# China Berry Bowl



## BernieW (Sep 12, 2006)

Well hit the lathe this weekend running. Here is a china berry bowl I did today. It has one coat of General Finishes Seal-A-Cell and will get 3 or 4 coats of Arm-R-Seal. After drying for 72 hours will be food safe. It is 9 1/4" across and 4 1/4" high. I bought this of ebay and the guy didn't tell me he left the pith in it and it had some punky soft wood. Of course today nothing is open so I used the old epoxy cocktail to harden the wood and it turned out pretty well.


----------



## Joe Lyddon (Sep 11, 2004)

BernieW said:


> Well hit the lathe this weekend running. Here is a china berry bowl I did today. It has one coat of General Finishes Seal-A-Cell and will get 3 or 4 coats of Arm-R-Seal. After drying for 72 hours will be food safe. It is 9 1/4" across and 4 1/4" high. I bought this of ebay and the guy didn't tell me he left the pith in it and it had some punky soft wood. Of course today nothing is open so I used the old epoxy cocktail to harden the wood and it turned out pretty well.


That grain is awesome! I was trying to figure out how you got a chunk of wood like that... what part of the tree would do it?

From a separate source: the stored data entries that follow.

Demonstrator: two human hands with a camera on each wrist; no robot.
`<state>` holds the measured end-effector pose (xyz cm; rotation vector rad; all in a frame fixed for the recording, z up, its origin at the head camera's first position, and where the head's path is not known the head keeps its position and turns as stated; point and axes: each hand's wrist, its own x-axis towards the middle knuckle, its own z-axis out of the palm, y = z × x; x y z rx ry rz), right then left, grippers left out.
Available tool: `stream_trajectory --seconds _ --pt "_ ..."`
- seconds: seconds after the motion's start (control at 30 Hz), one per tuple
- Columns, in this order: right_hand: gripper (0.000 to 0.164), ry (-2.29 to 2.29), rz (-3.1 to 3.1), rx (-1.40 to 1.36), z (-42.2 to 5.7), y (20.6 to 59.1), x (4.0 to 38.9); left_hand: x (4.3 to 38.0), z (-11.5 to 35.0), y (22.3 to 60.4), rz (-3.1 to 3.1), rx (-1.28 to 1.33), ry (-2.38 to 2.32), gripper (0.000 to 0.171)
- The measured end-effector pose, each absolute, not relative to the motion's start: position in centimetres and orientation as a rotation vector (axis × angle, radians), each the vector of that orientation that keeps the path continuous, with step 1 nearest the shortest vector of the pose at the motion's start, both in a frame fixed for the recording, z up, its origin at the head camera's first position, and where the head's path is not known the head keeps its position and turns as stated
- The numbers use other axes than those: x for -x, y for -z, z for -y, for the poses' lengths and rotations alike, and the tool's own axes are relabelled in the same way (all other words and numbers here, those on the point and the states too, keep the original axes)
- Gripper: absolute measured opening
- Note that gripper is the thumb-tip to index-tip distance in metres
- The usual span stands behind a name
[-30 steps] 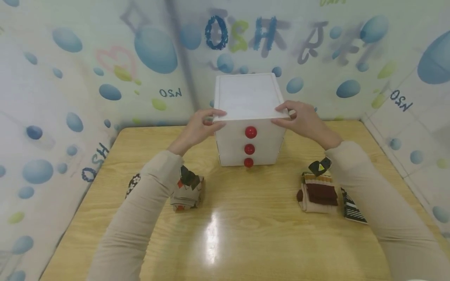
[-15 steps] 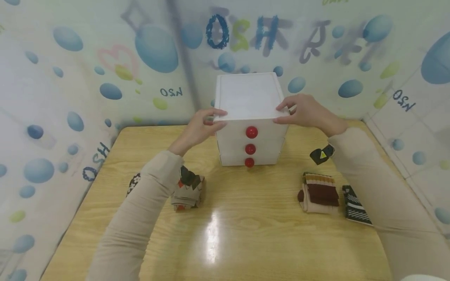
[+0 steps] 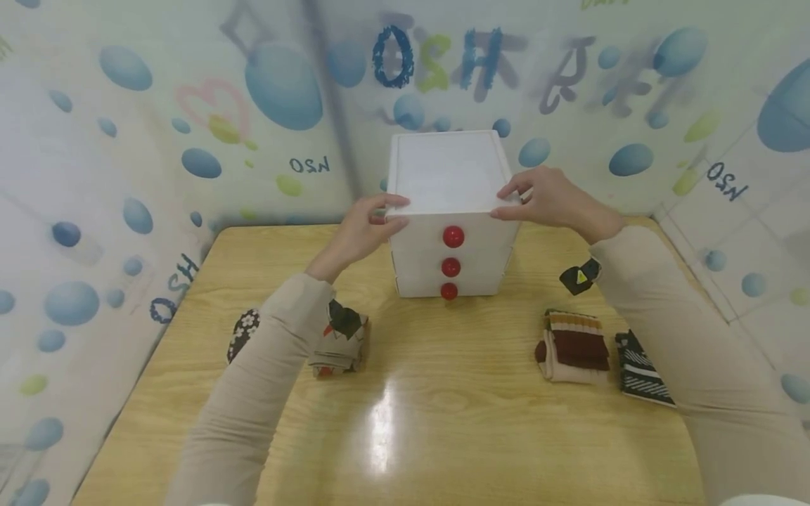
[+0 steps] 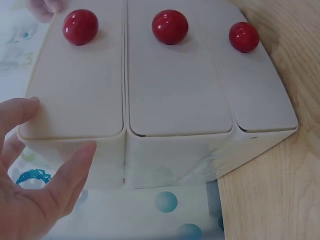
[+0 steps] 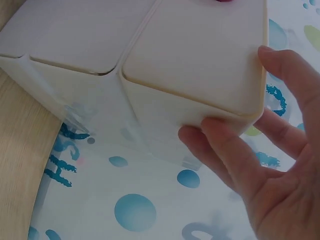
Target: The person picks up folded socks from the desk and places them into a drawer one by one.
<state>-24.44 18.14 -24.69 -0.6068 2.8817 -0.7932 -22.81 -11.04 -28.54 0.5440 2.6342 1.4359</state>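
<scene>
A white drawer unit (image 3: 449,172) stands at the back of the table, its three drawers closed, each with a red ball knob (image 3: 453,236). My left hand (image 3: 362,232) holds its top front left corner, one finger over the top and another digit at the front edge. At the opposite corner my right hand (image 3: 553,204) grips in a similar way. In the left wrist view, fingers (image 4: 70,172) lie against the side and front of the uppermost drawer section. The right wrist view has fingertips (image 5: 212,125) touching the unit's side near its corner.
Folded patterned cloths lie either side: a diamond-patterned one (image 3: 342,351) and a flowered one (image 3: 242,332) partly behind the left sleeve, a maroon-and-beige one (image 3: 576,351) and a black-and-white one (image 3: 642,372) by the right sleeve. A printed wall (image 3: 354,161) stands behind the wooden table (image 3: 436,422).
My right hand and forearm have shifted slightly up and right at the corner, showing more of the black-and-white cloth. The left hand stays put and the drawer unit stands in place.
</scene>
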Motion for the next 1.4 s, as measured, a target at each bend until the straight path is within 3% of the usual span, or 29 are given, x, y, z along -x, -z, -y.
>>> stream_trajectory --seconds 0.4,0.87,1.4 --pt "0.046 0.789 -2.877 0.614 -18.3 24.9 24.6 21.5 11.4 28.2 -2.72 -0.541 -1.47 0.052" --pt "0.044 0.813 -2.884 0.656 -18.5 24.8 24.6 18.4 7.7 31.7 -2.83 -0.819 -1.787 0.027" --pt "0.046 0.867 -2.914 0.684 -18.7 25.5 24.4 18.4 5.6 33.3 -2.698 -0.782 -1.75 0.029"
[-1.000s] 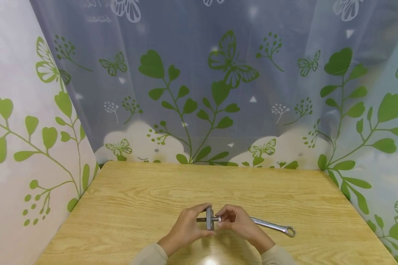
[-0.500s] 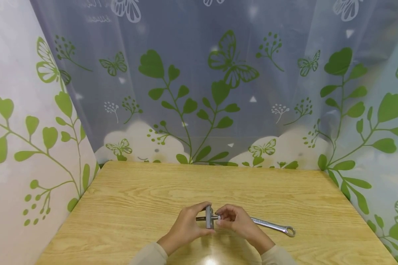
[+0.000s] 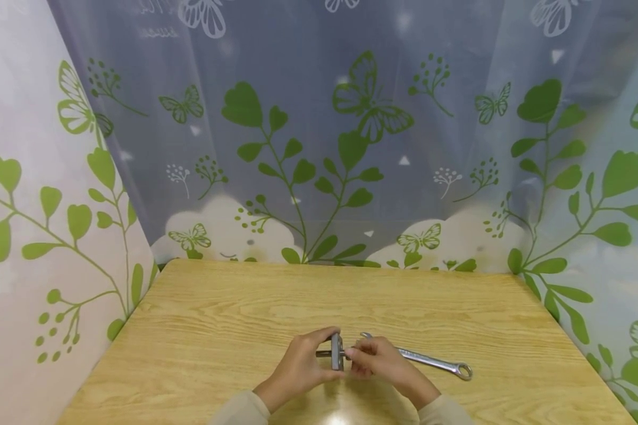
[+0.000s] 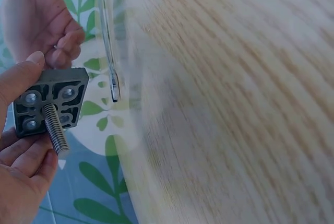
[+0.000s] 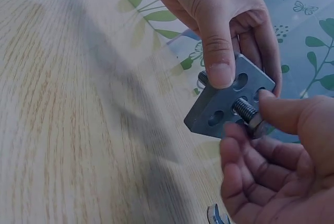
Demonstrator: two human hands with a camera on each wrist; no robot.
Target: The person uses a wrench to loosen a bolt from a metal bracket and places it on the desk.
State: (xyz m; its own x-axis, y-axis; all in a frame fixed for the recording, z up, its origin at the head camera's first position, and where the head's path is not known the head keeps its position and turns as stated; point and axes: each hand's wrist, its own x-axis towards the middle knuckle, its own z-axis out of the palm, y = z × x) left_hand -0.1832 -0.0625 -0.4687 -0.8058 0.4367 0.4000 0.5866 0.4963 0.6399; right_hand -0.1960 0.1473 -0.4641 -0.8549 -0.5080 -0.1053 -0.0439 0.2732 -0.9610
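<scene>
A square grey metal plate [image 5: 216, 110] with slotted holes is gripped by its opposite edges in my left hand [image 3: 299, 361], thumb on one side and fingers on the other. A threaded bolt [image 5: 243, 110] passes through the plate's middle; its shank sticks out of the ribbed back in the left wrist view. My right hand [image 3: 385, 365] is at the hex head end of this bolt, thumb and curled fingers about the head [image 5: 257, 127]. The fingers partly hide the head. Both hands are just above the wooden table.
A combination wrench [image 3: 430, 359] lies on the wood-grain table [image 3: 234, 301], behind and to the right of my right hand, ring end to the right. Curtains [image 3: 308, 147] printed with leaves and butterflies stand along the table's back and sides.
My right hand's fingers have turned downward and curled around the bolt head, moving slightly closer to the plate. The wrench's open end now shows past the hand. My left hand stays nearly still.
</scene>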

Epoxy Cocktail... is this a thin mixture of epoxy so it can soak into the wood and really harden it?

You're really fast! 
Good looking bowl!!


----------



## challagan (Feb 7, 2006)

Bernie that's another nice bowl buddy. That kind of reminds me of that elm you had with the grain. A little redder but it's neat stuff!

Corey


----------



## BernieW (Sep 12, 2006)

Joe Lyddon said:


> That grain is awesome! I was trying to figure out how you got a chunk of wood like that... what part of the tree would do it?
> 
> Epoxy Cocktail... is this a thin mixture of epoxy so it can soak into the wood and really harden it?
> 
> ...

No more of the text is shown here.